MUMBAI (REUTERS) - Business confidence among Asian companies fell for the first time in three quarters in July-September as escalating geo-political tensions outweighed an improved performance by most economies in the region, a Thomson Reuters/Insead survey showed.
The Thomson Reuters/Insead Asian Business Sentiment Index, representing the six-month outlook of 86 firms, slipped to 69 for the September quarter from 74 three months before. A reading above 50 indicates a positive outlook.
While China, India and South Korea led the fall in sentiment in the third quarter, reflecting regional tensions and sluggish growth, most Southeast Asian economies and Australia put in a stable performance, limiting the downside in the overall index.
"Companies expressed concerns this quarter about trade and diplomatic tensions not only in the region but also in the world," said Antonio Fatas, a Singapore-based economics professor at global business school Insead. "This brought the index down, in a reflection of cautiousness because of the potential risks that could derail the current state of the economy," he said.

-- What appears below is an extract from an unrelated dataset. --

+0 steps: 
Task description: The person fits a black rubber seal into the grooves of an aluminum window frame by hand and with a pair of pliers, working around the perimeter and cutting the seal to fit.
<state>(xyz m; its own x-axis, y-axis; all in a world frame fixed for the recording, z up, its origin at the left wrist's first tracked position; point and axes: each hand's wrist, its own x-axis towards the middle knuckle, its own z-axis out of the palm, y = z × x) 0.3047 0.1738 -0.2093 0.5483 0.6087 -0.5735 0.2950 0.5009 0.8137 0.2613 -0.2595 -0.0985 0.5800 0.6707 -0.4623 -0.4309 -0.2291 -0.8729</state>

South Korea's sub-index fell the steepest among its peers in the survey, dropping to 50 from 75 in the previous quarter. The country has been rattled by North Korea's series of nuclear tests and missile launches, although a war on the Korean peninsula is seen as unlikely.
Trade friction with China has also risen over Seoul's deployment of a US anti-missile system to counter the North Korean threat, as Beijing fears the system's radar can penetrate its territory.
China, upon which much of Asia depends for trade, saw its subindex fall to 63, its lowest since the last quarter of 2015. Its gross domestic product rose 6.9 per cent in the second quarter but growth is expected to slow on tighter debt regulations.
India fell to 63 from 82 in April-June, a level last seen in the second quarter of 2013. Growth at Asia's third-largest economy slowed to its lowest in three years to 5.7 per cent in April-June and is expected to stay muted on a lack of private investment.
Australia's sub-index inched up to 69 from 67 in the June quarter, and Singapore's rose to 64 from 62. Sentiment climbed the most in Indonesia in the September quarter, with a 17 point jump in its sub-index to 100, its highest since the second quarter of 2013, though the survey pool was small with only three firms participating.
The sub-index for three other economies - Malaysia, Philippines and Taiwan - remained unchanged over the previous quarter.
The pace at which global central banks tighten their accommodative monetary policies is set to be one of the biggest factors for Asia business sentiment in the quarters ahead. "More than geo-political tensions, policy normalization by global central banks and firming up of oil prices are a bigger issue for Asian economies," said Radhika Rao, chief economist at DBS in Singapore.
All eyes are on the US Federal Reserve's decision today where it is likely to take another step towards policy normalisation. But a major shift in business sentiment either way is unlikely.